++++ Data for this task
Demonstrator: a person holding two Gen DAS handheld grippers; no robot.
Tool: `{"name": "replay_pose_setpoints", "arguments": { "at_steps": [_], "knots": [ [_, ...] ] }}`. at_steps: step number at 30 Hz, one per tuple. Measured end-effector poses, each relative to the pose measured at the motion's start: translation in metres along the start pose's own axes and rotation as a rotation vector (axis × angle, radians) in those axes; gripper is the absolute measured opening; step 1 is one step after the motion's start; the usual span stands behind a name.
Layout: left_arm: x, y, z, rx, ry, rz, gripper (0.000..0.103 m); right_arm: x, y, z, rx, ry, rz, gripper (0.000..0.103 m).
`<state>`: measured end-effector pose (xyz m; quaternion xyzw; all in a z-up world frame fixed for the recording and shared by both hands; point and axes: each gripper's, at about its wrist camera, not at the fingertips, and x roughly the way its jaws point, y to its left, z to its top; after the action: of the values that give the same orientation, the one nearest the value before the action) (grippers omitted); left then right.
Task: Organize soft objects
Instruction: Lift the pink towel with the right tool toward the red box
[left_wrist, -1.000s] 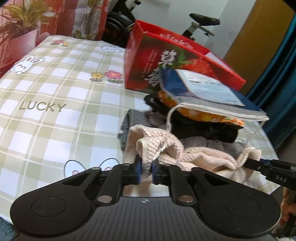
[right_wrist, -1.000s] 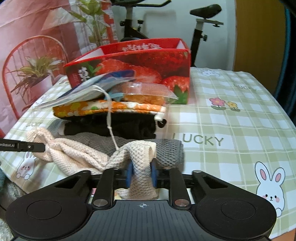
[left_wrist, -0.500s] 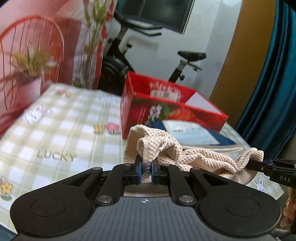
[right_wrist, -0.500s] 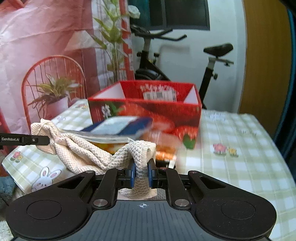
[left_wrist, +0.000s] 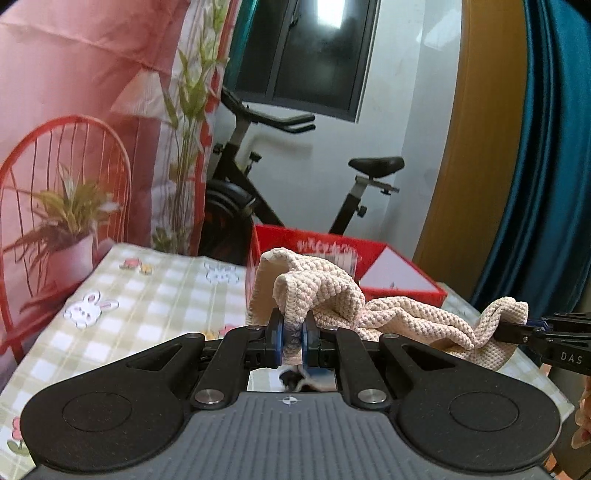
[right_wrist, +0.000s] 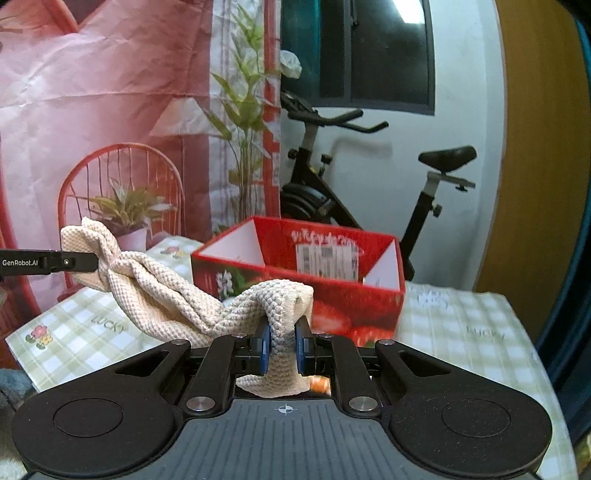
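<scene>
A cream waffle-knit towel (left_wrist: 406, 317) hangs in the air between my two grippers, above the table. My left gripper (left_wrist: 292, 338) is shut on one corner of it. My right gripper (right_wrist: 282, 345) is shut on the other corner of the towel (right_wrist: 166, 295). The right gripper also shows at the right edge of the left wrist view (left_wrist: 517, 330). The left gripper shows at the left edge of the right wrist view (right_wrist: 79, 263). The pile of other soft things lies below, out of view.
An open red strawberry-print box (right_wrist: 325, 284) stands behind the towel on the green checked tablecloth (left_wrist: 147, 295); the cloth also shows in the right wrist view (right_wrist: 461, 325). An exercise bike (right_wrist: 332, 184), a pink backdrop and a blue curtain (left_wrist: 546, 184) are beyond the table.
Both grippers have risen with the towel, lifting it off the pile. The stacked items and grey cloth under it have dropped out of view.
</scene>
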<state>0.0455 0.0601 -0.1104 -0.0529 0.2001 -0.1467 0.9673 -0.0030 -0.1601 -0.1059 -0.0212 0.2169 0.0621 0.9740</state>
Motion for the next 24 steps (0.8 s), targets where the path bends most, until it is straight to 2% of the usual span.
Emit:
{"name": "replay_pose_setpoints", "arguments": {
  "at_steps": [10, 24],
  "knots": [
    [0.01, -0.001, 0.029, 0.018, -0.028, -0.013, 0.01, 0.018, -0.016, 0.037, -0.021, -0.03, 0.015, 0.012],
    [0.064, -0.001, 0.06, 0.062, 0.011, -0.015, 0.01, 0.079, -0.054, 0.08, -0.029, 0.001, 0.018, 0.012]
  ]
}}
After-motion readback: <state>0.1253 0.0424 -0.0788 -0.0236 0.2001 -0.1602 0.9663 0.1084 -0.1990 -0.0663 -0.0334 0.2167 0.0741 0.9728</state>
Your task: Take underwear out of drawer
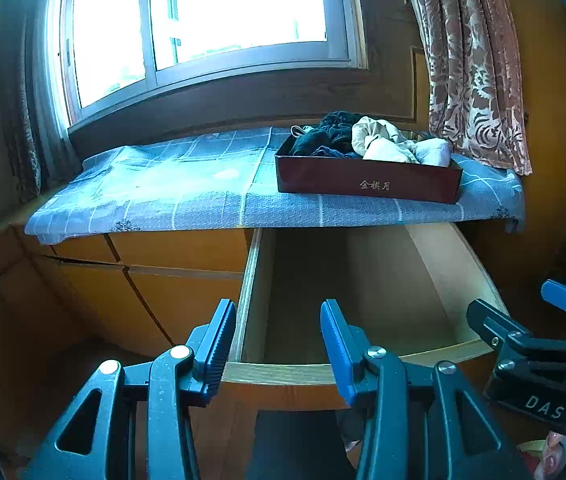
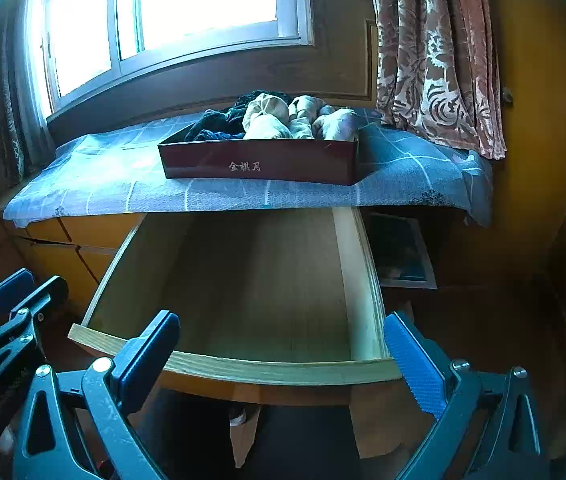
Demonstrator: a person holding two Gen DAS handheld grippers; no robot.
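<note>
A wooden drawer (image 1: 291, 376) (image 2: 275, 370) is pulled out below the cabinet top, and its inside shows only bare wood. On the top stands a dark red box (image 1: 367, 184) (image 2: 259, 164) heaped with dark and cream underwear (image 1: 379, 142) (image 2: 271, 120). My left gripper (image 1: 279, 340) hangs open in front of the drawer's front edge, holding nothing. My right gripper (image 2: 283, 344) is open wide before the same edge, also with nothing in it. Each gripper also shows at the side of the other's view: the right gripper (image 1: 523, 312) and the left gripper (image 2: 23, 288).
A blue checked cloth (image 1: 171, 188) (image 2: 95, 184) covers the cabinet top under a bright window (image 1: 203, 20). A patterned curtain (image 1: 475, 64) (image 2: 439, 52) hangs at the right. Shut drawers (image 1: 163, 276) lie left of the open one. A framed picture (image 2: 401, 252) leans in the dark space to its right.
</note>
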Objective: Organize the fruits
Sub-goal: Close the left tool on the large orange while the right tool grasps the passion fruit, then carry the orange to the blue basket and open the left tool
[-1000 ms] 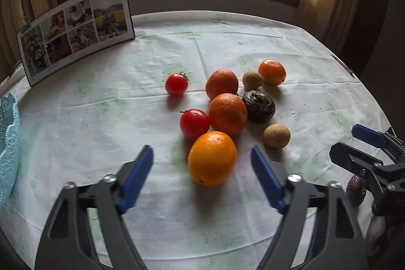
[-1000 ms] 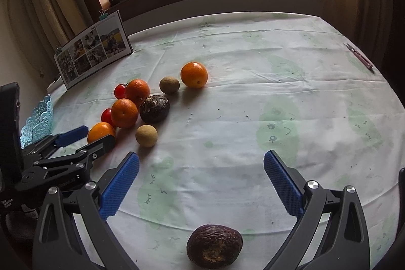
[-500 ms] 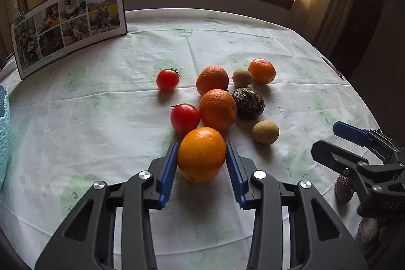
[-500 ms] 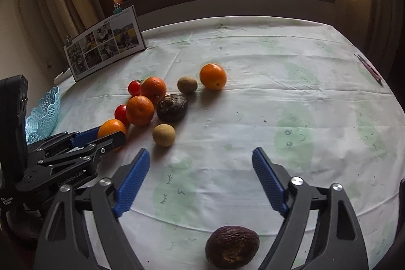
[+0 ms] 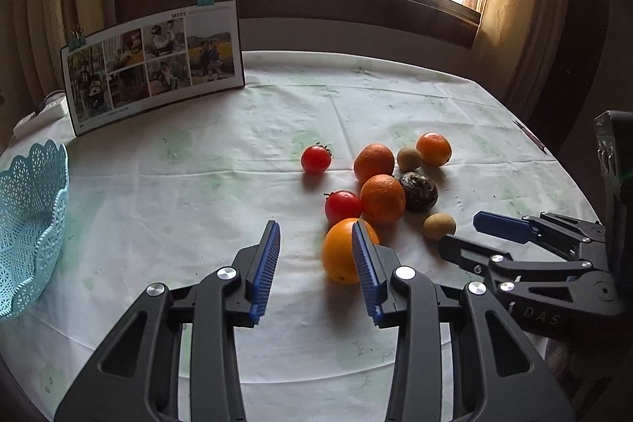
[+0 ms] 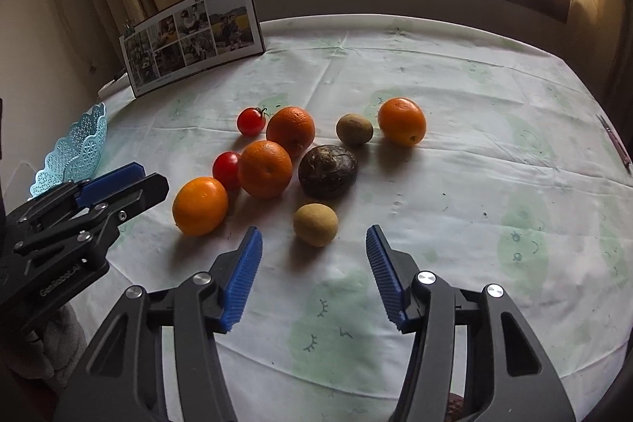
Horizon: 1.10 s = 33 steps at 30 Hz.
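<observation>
Evidently a failed or abandoned pick. Half a second ago the left tool (image 5: 314,254) had its pads closed on the nearest orange (image 5: 341,251); now its fingers stand apart with nothing between them, and the orange lies on the desk (image 5: 205,184), off to the right of the tool, partly hidden behind the right-hand pad.

Item, fruit group: nearest orange at the front of the cluster; two more oranges (image 6: 264,169) and two tomatoes (image 6: 226,169) behind it; a dark round fruit (image 6: 327,171); a kiwi (image 6: 315,224) in front, a second kiwi and a fourth orange (image 6: 401,120) at the back. None is in the blue basket (image 5: 27,224), which sits at the left edge of the desk, well apart from the fruit.

Item, meaning for the task: no fruit is sorted yet; the orange needs grasping afresh.

Item, left tool pose: low over the desk, pointing forward, turned left of the cluster toward the basket side.

Item, right tool (image 6: 312,271): fingers wide apart, empty, low and level, aimed at the front kiwi, which lies just ahead of the tips. It has come closer to the cluster over the last second.
</observation>
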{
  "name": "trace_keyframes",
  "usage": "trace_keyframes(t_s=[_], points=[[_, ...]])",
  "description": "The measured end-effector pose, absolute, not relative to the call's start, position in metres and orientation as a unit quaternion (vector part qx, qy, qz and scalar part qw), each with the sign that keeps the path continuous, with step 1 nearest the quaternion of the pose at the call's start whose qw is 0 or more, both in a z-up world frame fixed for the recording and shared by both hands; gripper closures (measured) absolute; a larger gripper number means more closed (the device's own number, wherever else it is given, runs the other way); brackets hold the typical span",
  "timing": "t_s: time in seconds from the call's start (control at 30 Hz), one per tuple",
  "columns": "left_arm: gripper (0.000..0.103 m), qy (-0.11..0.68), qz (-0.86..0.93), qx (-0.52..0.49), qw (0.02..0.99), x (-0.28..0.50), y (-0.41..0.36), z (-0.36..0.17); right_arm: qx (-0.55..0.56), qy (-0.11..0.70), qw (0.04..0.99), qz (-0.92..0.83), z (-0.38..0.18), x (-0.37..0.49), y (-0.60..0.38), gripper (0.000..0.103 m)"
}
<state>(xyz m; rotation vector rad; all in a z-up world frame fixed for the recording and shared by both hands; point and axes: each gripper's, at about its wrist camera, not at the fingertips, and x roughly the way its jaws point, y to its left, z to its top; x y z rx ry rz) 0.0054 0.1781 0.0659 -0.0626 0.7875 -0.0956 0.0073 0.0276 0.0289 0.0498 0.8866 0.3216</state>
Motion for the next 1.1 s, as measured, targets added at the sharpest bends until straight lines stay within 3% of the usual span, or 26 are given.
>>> trace_keyframes(t_s=[0.1,0.23,0.5,0.9,1.03,1.1], points=[[0.063,0.386,-0.053,-0.034,0.920,0.005,0.179,0.064,0.038,0.412,0.900,0.138,0.042,-0.008,-0.003,0.048],[0.044,0.396,-0.062,-0.043,0.915,0.010,0.177,0.059,0.099,0.408,0.903,0.095,0.050,-0.024,-0.062,0.047],[0.043,0.423,-0.068,-0.033,0.903,0.023,0.165,0.049,0.100,0.433,0.889,0.109,0.032,-0.066,-0.066,0.047],[0.044,0.457,-0.074,-0.054,0.885,0.038,0.164,0.031,0.054,0.450,0.886,0.103,0.009,-0.085,-0.040,0.048],[0.062,0.456,-0.083,-0.048,0.885,0.037,0.160,0.032,0.043,0.446,0.889,0.092,0.010,-0.084,-0.037,0.063],[0.064,0.456,-0.088,-0.051,0.884,0.037,0.160,0.032,0.047,0.445,0.890,0.093,0.010,-0.084,-0.038,0.063]])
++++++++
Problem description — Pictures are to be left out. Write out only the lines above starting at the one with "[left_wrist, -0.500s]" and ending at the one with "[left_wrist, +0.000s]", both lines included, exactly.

Solution below —
[left_wrist, -0.500s] 
[right_wrist, -0.500s] 
[left_wrist, +0.000s] 

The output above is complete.